Why is it faster to transfer data from CPU to GPU rather than GPU to CPU? - matlab

I've noticed that transferring data to recent high end GPUs is faster than gathering it back to the CPU. Here are the results using a benchmarking function provided to me by mathworks tech-support running on an older Nvidia K20 and a recent Nvidia P100 with PCIE:
Using a Tesla P100-PCIE-12GB GPU.
Achieved peak send speed of 11.042 GB/s
Achieved peak gather speed of 4.20609 GB/s
Using a Tesla K20m GPU.
Achieved peak send speed of 2.5269 GB/s
Achieved peak gather speed of 2.52399 GB/s
I've attached the benchmark function below for reference. What is the reason for the asymmetry on the P100? Is this system dependent or is it the norm on recent high end GPUs?

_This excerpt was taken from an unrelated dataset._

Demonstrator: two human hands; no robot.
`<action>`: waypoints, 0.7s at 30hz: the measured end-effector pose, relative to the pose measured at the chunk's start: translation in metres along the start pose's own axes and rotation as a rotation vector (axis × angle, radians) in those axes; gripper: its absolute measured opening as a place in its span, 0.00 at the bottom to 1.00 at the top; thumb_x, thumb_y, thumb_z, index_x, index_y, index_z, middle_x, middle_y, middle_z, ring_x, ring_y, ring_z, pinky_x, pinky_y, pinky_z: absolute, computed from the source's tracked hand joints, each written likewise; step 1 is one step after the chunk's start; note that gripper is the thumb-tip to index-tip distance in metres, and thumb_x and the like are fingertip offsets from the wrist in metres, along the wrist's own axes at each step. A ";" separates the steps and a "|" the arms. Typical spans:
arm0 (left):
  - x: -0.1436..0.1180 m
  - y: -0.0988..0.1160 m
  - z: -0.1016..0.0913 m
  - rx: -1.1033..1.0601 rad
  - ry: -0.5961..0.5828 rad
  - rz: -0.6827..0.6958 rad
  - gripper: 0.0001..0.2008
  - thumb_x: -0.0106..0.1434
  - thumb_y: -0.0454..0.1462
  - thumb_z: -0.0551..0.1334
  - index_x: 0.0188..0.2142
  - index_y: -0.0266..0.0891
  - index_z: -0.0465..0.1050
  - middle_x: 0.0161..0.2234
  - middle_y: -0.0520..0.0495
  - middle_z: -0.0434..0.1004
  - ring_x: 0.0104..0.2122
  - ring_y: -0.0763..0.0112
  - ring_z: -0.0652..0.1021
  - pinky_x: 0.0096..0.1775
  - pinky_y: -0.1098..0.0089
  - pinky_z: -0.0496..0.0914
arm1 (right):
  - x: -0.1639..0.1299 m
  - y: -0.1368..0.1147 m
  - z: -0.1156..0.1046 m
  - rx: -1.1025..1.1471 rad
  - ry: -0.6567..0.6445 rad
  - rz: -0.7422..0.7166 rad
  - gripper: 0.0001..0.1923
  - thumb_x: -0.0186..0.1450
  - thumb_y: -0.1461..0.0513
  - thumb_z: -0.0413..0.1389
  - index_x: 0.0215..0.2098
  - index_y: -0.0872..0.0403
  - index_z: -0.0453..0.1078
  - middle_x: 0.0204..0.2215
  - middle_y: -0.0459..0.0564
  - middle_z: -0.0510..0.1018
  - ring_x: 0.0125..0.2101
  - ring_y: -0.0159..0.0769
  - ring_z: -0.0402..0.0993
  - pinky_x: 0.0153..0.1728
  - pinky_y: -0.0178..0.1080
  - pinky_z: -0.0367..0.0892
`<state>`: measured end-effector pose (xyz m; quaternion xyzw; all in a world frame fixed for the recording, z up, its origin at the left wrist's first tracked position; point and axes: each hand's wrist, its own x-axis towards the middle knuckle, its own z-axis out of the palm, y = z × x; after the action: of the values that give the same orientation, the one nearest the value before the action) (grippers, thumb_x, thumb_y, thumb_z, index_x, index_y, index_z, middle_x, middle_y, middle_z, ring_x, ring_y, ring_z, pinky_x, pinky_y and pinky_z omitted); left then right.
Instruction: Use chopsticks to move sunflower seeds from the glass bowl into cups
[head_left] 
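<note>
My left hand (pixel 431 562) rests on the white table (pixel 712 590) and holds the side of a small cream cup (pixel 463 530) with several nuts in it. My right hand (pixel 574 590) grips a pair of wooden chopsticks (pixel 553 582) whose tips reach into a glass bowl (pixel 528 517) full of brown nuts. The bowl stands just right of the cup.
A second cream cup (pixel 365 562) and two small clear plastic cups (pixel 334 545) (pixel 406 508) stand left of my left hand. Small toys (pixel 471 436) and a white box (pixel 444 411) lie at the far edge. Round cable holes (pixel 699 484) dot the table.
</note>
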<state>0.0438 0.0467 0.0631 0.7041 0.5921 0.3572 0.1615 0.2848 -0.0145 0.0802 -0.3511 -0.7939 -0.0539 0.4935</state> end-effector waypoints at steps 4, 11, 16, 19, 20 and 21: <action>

Can the gather speed be increased?
gpu = gpuDevice();
fprintf('Using a %s GPU.\n', gpu.Name)
sizeOfDouble = 8; % Each double-precision number needs 8 bytes of storage
sizes = power(2, 14:28);
sendTimes = inf(size(sizes));
gatherTimes = inf(size(sizes));
for ii=1:numel(sizes)
numElements = sizes(ii)/sizeOfDouble;
hostData = randi([0 9], numElements, 1);
gpuData = randi([0 9], numElements, 1, 'gpuArray');
% Time sending to GPU
sendFcn = #() gpuArray(hostData);
sendTimes(ii) = gputimeit(sendFcn);
% Time gathering back from GPU
gatherFcn = #() gather(gpuData);
gatherTimes(ii) = gputimeit(gatherFcn);
end
sendBandwidth = (sizes./sendTimes)/1e9;
[maxSendBandwidth,maxSendIdx] = max(sendBandwidth);
fprintf('Achieved peak send speed of %g GB/s\n',maxSendBandwidth)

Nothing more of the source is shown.